*WHAT THE EXERCISE ASKS*:
Copy out each line containing "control" from the entries below.

*DATA PROVIDED*:
══════

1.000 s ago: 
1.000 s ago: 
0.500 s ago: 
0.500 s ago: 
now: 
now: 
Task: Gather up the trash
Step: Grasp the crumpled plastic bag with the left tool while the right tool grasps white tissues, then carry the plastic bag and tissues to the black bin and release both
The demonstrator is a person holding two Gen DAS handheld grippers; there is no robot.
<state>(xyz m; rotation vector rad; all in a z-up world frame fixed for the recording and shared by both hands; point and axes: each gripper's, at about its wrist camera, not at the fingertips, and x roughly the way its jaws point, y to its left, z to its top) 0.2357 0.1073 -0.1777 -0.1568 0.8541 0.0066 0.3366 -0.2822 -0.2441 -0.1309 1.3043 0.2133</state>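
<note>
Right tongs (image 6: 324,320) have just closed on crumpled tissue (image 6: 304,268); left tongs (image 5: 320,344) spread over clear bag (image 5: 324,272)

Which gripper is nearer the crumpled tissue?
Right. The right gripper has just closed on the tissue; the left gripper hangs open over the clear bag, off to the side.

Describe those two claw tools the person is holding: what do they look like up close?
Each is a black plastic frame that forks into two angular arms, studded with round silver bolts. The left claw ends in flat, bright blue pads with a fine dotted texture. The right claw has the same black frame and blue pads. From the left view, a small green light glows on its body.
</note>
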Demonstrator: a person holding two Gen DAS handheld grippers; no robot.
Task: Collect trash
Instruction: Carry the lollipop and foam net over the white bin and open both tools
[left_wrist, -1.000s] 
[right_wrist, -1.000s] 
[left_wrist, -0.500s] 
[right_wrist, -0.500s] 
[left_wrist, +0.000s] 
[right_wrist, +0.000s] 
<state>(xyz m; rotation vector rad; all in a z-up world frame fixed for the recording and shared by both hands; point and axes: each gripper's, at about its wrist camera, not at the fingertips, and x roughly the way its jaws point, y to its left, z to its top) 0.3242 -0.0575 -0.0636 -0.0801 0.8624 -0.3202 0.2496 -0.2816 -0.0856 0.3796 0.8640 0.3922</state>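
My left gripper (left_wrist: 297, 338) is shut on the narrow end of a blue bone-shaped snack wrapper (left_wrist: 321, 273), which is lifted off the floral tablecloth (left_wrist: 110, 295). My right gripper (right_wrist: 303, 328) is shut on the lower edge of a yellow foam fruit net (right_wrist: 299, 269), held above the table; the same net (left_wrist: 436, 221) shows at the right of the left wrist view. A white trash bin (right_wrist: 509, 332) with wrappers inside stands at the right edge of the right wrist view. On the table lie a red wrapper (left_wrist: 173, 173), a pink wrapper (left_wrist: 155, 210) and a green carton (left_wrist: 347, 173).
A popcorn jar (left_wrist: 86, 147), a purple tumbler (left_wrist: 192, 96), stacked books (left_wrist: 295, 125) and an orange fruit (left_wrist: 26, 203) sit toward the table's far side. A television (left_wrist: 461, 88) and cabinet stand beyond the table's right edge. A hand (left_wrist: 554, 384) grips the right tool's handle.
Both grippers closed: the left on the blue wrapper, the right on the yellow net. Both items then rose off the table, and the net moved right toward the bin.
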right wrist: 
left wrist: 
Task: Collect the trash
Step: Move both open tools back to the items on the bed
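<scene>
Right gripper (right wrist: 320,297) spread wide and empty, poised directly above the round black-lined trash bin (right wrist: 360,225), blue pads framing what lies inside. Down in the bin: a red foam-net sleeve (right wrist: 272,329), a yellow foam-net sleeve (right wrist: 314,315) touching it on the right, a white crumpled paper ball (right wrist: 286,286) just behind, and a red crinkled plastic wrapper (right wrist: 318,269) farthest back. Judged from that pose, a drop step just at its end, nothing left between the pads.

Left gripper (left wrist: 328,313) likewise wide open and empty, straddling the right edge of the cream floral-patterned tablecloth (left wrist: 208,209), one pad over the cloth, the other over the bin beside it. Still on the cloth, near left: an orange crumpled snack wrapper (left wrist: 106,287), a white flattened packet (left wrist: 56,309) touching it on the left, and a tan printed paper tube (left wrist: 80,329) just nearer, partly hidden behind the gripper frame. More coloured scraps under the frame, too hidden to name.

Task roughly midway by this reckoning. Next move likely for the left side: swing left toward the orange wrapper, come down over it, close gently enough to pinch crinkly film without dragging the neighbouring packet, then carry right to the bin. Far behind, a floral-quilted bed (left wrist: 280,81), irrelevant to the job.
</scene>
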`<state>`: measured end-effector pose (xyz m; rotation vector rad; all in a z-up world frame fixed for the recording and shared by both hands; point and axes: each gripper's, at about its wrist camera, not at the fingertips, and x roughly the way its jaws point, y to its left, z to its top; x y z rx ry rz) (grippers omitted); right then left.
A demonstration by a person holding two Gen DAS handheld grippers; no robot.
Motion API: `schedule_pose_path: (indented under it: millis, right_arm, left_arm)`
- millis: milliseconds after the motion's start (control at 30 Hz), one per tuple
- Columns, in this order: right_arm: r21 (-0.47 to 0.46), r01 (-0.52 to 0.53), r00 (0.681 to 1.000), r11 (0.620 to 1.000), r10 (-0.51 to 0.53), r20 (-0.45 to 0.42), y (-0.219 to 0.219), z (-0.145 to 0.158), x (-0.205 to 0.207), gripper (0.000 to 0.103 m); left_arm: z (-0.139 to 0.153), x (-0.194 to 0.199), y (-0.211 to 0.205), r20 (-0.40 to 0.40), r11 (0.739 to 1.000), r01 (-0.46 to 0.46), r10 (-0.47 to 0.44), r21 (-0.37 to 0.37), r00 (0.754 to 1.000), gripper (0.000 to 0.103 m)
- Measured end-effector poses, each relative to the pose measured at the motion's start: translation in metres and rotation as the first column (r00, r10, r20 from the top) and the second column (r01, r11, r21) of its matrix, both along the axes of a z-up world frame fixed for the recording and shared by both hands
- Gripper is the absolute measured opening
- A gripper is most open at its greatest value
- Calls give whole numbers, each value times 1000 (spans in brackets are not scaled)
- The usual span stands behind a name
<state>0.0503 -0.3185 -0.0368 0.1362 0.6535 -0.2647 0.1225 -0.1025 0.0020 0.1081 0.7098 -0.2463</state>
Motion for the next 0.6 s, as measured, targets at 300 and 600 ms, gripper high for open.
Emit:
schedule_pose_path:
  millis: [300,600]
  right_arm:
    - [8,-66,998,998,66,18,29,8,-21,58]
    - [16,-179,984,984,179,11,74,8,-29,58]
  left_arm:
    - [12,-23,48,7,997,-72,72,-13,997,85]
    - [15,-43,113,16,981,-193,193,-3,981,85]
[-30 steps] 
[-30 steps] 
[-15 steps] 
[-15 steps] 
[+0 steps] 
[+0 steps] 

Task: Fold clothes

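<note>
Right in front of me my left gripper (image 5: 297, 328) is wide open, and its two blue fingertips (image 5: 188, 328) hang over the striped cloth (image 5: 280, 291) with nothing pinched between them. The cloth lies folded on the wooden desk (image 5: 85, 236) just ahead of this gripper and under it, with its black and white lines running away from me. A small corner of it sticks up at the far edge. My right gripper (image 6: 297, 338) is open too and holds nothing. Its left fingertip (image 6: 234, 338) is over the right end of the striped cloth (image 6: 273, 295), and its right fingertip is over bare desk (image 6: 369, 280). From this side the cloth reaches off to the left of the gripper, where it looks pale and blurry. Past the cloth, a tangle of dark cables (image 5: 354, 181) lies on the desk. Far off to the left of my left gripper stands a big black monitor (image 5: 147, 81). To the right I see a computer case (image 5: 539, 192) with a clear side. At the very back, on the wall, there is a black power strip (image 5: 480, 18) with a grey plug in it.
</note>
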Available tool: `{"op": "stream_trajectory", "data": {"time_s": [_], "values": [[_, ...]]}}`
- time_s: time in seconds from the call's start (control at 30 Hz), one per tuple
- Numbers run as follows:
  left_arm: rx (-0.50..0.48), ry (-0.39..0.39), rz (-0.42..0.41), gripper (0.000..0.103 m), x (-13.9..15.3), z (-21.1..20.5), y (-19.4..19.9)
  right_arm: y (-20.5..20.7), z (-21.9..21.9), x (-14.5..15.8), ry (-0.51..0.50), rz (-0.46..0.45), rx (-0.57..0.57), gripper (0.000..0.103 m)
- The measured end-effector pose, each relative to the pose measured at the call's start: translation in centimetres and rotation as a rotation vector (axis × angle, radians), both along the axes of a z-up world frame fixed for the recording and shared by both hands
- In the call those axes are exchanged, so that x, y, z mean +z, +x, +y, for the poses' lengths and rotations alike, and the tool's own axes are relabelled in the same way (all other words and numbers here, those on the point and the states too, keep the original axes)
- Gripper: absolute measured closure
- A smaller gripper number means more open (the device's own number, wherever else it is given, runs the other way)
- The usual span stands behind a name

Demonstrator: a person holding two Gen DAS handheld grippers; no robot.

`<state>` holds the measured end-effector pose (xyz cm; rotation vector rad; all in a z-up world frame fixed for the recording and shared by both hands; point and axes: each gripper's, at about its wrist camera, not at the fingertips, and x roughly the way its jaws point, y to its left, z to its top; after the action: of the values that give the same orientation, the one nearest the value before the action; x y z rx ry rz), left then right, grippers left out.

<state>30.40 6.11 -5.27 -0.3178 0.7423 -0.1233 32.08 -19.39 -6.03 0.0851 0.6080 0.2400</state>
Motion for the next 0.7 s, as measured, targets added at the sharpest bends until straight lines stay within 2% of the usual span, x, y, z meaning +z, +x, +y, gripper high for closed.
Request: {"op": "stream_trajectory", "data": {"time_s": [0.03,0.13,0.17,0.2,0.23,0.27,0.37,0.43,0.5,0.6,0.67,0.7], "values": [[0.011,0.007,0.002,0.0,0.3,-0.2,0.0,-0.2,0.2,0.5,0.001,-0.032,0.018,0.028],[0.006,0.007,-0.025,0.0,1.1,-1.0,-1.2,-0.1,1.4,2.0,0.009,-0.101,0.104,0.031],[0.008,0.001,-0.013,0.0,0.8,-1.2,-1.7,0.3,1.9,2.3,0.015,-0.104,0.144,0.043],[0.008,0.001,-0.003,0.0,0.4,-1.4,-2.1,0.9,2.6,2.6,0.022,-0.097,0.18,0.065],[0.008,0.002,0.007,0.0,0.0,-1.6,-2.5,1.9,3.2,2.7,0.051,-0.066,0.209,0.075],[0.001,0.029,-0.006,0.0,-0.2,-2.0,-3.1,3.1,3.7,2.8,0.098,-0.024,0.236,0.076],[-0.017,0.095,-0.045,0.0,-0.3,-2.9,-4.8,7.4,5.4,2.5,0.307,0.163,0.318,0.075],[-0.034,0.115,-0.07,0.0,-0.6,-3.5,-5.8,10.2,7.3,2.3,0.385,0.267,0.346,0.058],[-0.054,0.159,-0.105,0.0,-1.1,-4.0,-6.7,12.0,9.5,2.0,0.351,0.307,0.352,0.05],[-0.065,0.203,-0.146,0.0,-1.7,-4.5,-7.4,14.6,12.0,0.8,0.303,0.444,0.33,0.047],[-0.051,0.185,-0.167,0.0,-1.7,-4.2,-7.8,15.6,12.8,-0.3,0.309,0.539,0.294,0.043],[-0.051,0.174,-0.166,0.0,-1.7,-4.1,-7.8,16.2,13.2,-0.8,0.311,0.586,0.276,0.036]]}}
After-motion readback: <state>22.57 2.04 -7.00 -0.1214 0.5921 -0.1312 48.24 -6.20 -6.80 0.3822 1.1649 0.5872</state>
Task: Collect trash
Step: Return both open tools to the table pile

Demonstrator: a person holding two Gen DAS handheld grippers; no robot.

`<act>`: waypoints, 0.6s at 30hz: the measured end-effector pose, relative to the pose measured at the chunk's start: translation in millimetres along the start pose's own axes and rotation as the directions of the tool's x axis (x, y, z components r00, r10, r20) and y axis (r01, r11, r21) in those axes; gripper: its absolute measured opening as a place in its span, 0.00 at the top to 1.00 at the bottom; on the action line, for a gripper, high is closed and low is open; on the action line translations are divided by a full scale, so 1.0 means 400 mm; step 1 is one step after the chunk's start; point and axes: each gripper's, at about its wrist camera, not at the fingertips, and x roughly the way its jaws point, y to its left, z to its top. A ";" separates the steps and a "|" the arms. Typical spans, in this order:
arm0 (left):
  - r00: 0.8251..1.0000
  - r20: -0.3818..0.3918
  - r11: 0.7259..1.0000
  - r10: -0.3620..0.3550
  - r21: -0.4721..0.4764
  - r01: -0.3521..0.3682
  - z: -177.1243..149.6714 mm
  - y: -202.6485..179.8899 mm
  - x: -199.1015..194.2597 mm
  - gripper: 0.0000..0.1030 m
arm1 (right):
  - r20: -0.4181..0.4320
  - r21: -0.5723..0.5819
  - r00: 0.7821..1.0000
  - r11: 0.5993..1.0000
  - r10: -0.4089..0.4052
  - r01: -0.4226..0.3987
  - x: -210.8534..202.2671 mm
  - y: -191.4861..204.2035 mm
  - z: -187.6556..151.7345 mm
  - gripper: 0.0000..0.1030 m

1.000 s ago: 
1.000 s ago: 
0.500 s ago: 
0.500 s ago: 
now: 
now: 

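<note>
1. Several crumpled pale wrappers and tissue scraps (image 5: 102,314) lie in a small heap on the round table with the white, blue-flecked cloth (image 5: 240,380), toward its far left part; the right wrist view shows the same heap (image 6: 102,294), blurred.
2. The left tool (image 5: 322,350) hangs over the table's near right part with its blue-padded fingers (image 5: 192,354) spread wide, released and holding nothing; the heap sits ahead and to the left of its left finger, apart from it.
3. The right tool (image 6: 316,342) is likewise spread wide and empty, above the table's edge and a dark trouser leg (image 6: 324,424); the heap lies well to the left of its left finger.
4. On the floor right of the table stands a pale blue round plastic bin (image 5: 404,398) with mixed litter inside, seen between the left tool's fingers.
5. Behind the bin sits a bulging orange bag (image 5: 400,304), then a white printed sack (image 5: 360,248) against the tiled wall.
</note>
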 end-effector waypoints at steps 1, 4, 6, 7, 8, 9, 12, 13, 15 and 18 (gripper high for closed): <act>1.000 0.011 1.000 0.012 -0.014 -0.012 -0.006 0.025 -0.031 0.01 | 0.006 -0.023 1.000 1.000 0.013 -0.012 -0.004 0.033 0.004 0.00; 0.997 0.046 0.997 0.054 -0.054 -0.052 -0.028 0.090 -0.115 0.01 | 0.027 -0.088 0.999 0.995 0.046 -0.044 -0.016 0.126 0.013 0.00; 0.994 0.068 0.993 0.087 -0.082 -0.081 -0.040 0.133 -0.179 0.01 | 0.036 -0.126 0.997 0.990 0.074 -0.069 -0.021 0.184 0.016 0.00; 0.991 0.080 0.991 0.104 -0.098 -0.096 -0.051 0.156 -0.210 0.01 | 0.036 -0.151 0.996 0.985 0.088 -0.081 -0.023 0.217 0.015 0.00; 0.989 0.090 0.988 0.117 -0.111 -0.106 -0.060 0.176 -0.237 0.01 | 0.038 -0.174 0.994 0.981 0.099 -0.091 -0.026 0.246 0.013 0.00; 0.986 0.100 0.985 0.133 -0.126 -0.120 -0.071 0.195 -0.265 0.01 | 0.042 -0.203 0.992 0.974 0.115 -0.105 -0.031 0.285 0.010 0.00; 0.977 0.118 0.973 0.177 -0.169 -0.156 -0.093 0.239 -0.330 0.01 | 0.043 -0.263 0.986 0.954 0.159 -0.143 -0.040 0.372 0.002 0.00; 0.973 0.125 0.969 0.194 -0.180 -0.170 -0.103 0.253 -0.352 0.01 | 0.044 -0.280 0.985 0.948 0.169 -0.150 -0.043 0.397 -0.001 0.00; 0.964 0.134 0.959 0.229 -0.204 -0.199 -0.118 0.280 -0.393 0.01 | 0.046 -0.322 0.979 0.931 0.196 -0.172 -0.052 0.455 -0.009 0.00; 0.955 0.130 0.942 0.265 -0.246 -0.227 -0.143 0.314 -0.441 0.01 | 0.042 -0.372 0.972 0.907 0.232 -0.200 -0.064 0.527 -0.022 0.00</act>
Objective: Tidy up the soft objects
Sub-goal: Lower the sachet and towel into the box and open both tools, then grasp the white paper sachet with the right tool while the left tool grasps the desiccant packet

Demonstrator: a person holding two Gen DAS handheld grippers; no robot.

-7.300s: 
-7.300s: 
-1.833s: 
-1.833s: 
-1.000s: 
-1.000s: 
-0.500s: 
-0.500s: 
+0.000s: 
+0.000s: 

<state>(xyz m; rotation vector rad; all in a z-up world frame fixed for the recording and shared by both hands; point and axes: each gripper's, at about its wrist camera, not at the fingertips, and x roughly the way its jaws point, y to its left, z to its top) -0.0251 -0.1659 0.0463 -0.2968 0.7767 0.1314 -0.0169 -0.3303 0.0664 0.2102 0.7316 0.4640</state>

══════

*TASK SOLUTION*:
- millis: milliseconds after the motion's start (control at 30 Hz), one per tuple
- time_s: time in seconds from the call's start (control at 30 Hz), one per tuple

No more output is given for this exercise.